Its a very short time (just untill i get a single flair so only about 30 seconds), and not even twice a week. The Point is to cause a little stress, and to make them behave in a territorial way. 
some people on here use it as stimulation for fin growth and will do it quite often.


----------



## mardi (Nov 22, 2011)

That's actually a shorter amount of time than I flare my fish. I actually don't hold up a mirror to them, but my Remedio can see his reflection in his tank walls when I turn on a lamp near his tank. I flare him to give him excercise. The way I see it, there's no way Betta fish in the wild go their whole lives without seeing another fish, or feeling threatened in some way. Also, whenever fish in the wild get stressed, they normally go and hide. Remedio has figured out that his reflection is in only one area, so when he gets tired of looking at it, he'll just go to the other side of the tank and chill for awhile before going back to intimidate the "other fish". He doesn't seem overly stressed by it; he doesn't attack the glass or anything, he actually just floats in front of his reflection, "shake" dances and fluffs up his fins. I like to think he's figured out it's his reflection, and he just likes looking at himself.:bluelaugh:

I had never heard of using flaring to promote fin growth, but when I got Remedio he had lost over 50%of his caudal and a bit of his anal fin to fin rot; and now that you mention it, i'm not opposed to attributing some of his fin growth to flaring him. 

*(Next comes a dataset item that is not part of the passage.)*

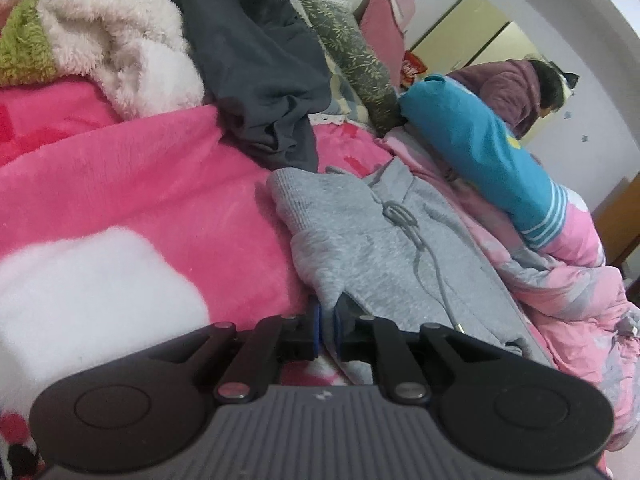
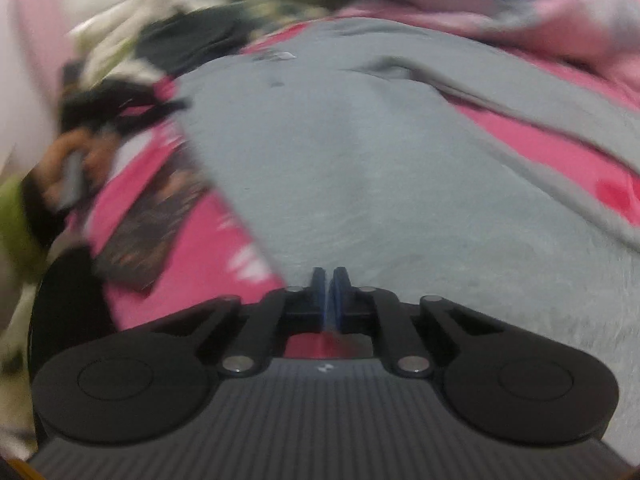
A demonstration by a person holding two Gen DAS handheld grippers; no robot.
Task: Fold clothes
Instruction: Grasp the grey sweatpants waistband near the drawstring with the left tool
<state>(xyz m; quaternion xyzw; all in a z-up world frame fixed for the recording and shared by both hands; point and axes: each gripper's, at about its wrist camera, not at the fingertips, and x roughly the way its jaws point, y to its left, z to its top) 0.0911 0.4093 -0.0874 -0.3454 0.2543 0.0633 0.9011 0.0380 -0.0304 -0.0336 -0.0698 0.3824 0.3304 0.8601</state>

Sorry for the long post, I just wanted to let you know you're not the only one who flares their fish. 



GunsABlazin said:


> Its a very short time (just untill i get a single flair so only about 30 seconds), and not even twice a week. The Point is to cause a little stress, and to make them behave in a territorial way.
> some people on here use it as stimulation for fin growth and will do it quite often.


----------



## GunsABlazin (Jun 1, 2011)

Thats perfectly fine Mardi 

Some breeders have said that, i do beleave, you can stretch a super delta into a hm by regular flaring? but iv never tried this.
And i would think having him flair would help with the fin regrowth, because it stimulates the circulation of blood to the fins.
Plus they get lazy being the king of the tank.


----------



## dramaqueen (Jul 7, 2008)

There is nothing wrong with flaring as long as it's not like 24 hours a day. Flaring is perfectly natural.


----------